-- Task requirements --
Give the number of lines in the listing below that include the word "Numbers", with nothing more.

-- Exercise data --
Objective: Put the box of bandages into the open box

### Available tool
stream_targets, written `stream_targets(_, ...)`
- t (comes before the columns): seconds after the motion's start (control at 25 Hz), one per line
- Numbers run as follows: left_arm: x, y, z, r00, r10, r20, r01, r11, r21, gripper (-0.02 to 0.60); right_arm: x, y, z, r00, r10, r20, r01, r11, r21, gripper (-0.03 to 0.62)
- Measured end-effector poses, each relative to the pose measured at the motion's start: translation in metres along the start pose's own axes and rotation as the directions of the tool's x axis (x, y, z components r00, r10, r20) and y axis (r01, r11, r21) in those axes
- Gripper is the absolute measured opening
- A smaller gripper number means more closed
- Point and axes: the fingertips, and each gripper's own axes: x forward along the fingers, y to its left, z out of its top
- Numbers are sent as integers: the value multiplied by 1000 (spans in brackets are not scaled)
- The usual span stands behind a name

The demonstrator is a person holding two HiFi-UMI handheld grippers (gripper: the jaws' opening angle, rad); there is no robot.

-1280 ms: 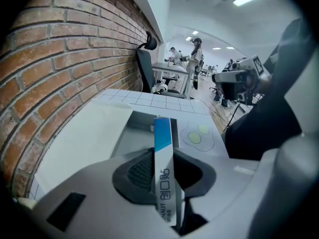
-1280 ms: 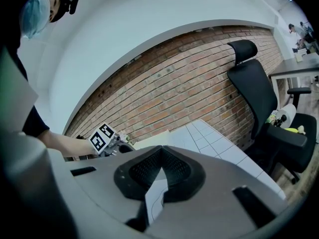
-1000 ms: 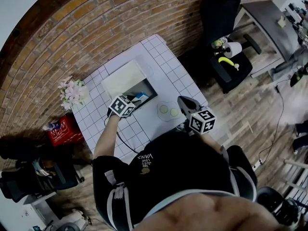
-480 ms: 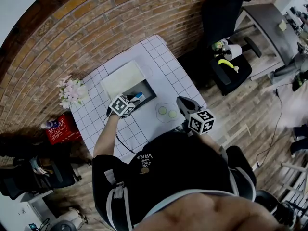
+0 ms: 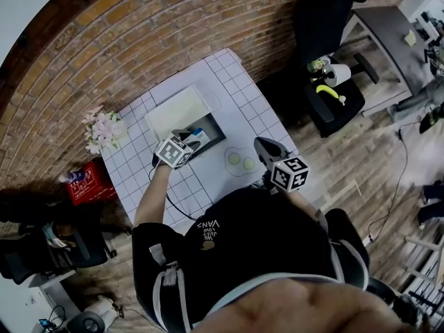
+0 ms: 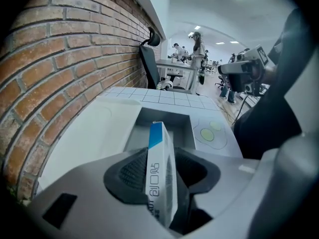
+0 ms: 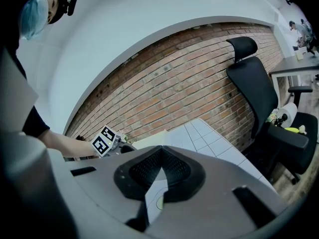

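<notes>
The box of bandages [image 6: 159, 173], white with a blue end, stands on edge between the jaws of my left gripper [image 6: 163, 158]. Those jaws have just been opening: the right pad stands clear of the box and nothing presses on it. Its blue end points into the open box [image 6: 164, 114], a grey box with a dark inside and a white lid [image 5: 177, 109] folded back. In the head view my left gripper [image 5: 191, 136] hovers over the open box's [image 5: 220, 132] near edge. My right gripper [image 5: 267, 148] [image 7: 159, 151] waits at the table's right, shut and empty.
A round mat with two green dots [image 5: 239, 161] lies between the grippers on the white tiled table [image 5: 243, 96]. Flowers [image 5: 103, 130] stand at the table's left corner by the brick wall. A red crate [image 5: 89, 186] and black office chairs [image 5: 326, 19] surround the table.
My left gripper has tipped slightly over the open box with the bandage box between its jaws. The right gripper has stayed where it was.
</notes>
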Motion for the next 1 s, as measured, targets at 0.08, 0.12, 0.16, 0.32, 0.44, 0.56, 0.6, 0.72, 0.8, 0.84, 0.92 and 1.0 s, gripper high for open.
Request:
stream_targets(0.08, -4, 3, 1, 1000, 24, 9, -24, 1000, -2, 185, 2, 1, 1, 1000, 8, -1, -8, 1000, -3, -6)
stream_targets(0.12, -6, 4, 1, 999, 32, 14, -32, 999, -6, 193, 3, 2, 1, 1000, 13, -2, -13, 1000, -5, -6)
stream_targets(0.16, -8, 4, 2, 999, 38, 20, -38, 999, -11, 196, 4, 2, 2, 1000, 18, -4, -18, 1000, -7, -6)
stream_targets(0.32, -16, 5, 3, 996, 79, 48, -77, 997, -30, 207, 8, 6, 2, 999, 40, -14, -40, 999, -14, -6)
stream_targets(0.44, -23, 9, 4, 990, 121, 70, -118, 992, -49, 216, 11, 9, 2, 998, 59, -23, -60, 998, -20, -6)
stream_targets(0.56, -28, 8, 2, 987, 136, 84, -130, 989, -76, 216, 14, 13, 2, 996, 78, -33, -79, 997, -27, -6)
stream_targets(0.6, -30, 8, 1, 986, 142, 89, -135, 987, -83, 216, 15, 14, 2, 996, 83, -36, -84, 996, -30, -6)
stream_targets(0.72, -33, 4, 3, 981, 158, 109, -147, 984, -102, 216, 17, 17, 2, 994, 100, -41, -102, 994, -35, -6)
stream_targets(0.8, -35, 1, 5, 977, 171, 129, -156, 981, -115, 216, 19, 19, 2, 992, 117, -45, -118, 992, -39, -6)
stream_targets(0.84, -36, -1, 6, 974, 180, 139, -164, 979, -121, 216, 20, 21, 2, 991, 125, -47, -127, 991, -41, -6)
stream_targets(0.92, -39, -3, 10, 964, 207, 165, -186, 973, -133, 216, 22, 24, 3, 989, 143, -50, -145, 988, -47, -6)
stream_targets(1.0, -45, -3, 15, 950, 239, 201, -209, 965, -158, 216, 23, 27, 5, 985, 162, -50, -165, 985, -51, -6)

-- Exercise answer --
2